TASK INSTRUCTIONS: All the data below goes into the copy word for word, but the pictures don't.

------------------------

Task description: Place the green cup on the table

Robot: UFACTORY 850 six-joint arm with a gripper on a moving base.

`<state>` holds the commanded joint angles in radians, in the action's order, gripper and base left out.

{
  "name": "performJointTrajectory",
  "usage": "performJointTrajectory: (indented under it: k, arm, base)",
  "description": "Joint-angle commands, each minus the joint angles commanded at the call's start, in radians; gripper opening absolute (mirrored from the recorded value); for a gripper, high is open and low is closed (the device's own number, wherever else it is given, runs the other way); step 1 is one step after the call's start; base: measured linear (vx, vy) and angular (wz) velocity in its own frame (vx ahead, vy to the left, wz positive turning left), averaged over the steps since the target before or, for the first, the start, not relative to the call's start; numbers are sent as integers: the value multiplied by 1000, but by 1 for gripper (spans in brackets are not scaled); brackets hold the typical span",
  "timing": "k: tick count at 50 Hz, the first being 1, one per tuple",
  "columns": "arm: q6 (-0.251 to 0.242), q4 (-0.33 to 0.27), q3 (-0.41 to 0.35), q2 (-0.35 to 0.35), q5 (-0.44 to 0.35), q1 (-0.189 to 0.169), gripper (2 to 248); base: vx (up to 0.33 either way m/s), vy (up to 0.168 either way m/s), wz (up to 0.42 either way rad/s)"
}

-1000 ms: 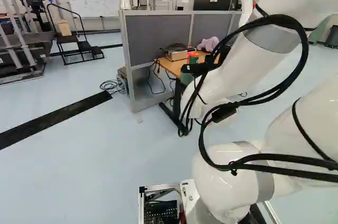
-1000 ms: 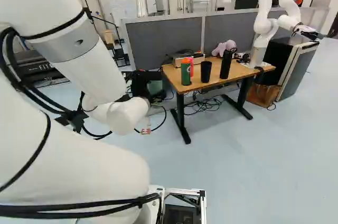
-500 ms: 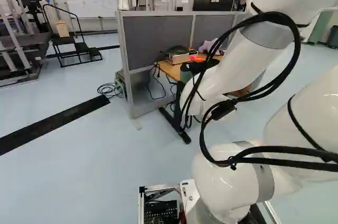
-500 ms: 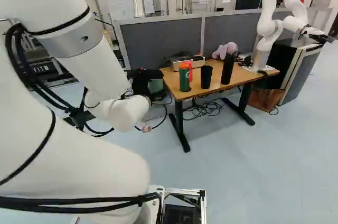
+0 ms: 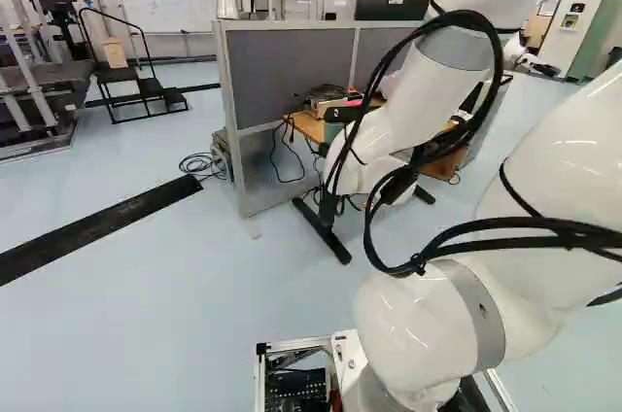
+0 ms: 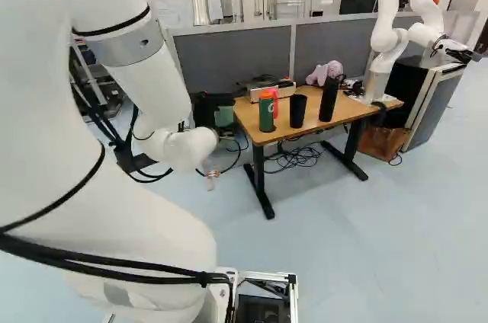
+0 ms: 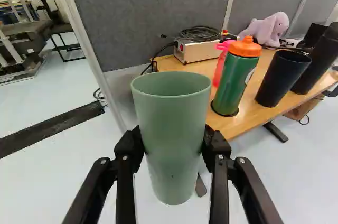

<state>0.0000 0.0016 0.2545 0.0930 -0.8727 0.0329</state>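
My gripper shows in the right base view just left of the table, carrying the green cup. In the wrist view the gripper is shut on the pale green cup, one finger on each side. The cup is upright, its open rim uppermost, held in the air beside the near left corner of the wooden table. Its underside and the pads are hidden.
On the table stand a green bottle with orange lid, a pink bottle, a black cup, a black tumbler, a boxy device and a plush toy. Grey partitions rise behind; another robot is at the far end.
The base moved early on, shifting the scene slightly, then stayed put. The arm has swung and its upper links shifted left in the left base view; the cup came along in the gripper.
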Motion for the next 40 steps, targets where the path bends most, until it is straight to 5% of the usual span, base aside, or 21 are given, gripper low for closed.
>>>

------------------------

WRITTEN ANSWER:
Task description: Place the green cup on the table

Robot: UFACTORY 850 six-joint arm with a gripper on a moving base.

`<state>` holds the commanded joint angles in radians, in the action's order, gripper and base left out.

{
  "name": "performJointTrajectory",
  "usage": "performJointTrajectory: (indented under it: k, arm, base)",
  "description": "Joint-angle commands, each minus the joint angles commanded at the call's start, in radians; gripper opening absolute (mirrored from the recorded value); for a gripper, high is open and low is closed (the device's own number, wherever else it is given, runs the other way); step 1 is one step after the call's start; base: measured linear (vx, vy) and angular (wz) velocity in its own frame (vx ahead, vy to the left, wz positive turning left), averaged over the steps since the target before or, for the first, the start, not relative to the call's start; numbers are sent as integers: the value multiplied by 1000, but by 1 for gripper (spans in brackets are not scaled); brackets hold the typical span",
  "timing": "k: tick count at 50 Hz, the first being 1, one per tuple",
  "columns": "arm: q6 (-0.251 to 0.242), q4 (-0.33 to 0.27), q3 (-0.41 to 0.35), q2 (-0.35 to 0.35), q5 (-0.44 to 0.35), q1 (-0.189 to 0.169), gripper (2 to 248); base: vx (up to 0.33 either way m/s), vy (up to 0.168 either way m/s), wz (up to 0.42 either way rad/s)"
}

-1000 ms: 
-1000 ms: 
-500 ms: 
-500 ms: 
+0 ms: 
+0 ms: 
+0 ms: 

<state>0.0000 0.0016 0.2545 0.0930 -0.8727 0.0329</state>
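My gripper shows in the right base view just left of the table, carrying the green cup. In the wrist view the gripper is shut on the pale green cup, one finger on each side. The cup is upright, its open rim uppermost, held in the air beside the near left corner of the wooden table. Its underside and the pads are hidden.
On the table stand a green bottle with orange lid, a pink bottle, a black cup, a black tumbler, a boxy device and a plush toy. Grey partitions rise behind; another robot is at the far end.
The base moved early on, shifting the scene slightly, then stayed put. The arm has swung and its upper links shifted left in the left base view; the cup came along in the gripper.
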Motion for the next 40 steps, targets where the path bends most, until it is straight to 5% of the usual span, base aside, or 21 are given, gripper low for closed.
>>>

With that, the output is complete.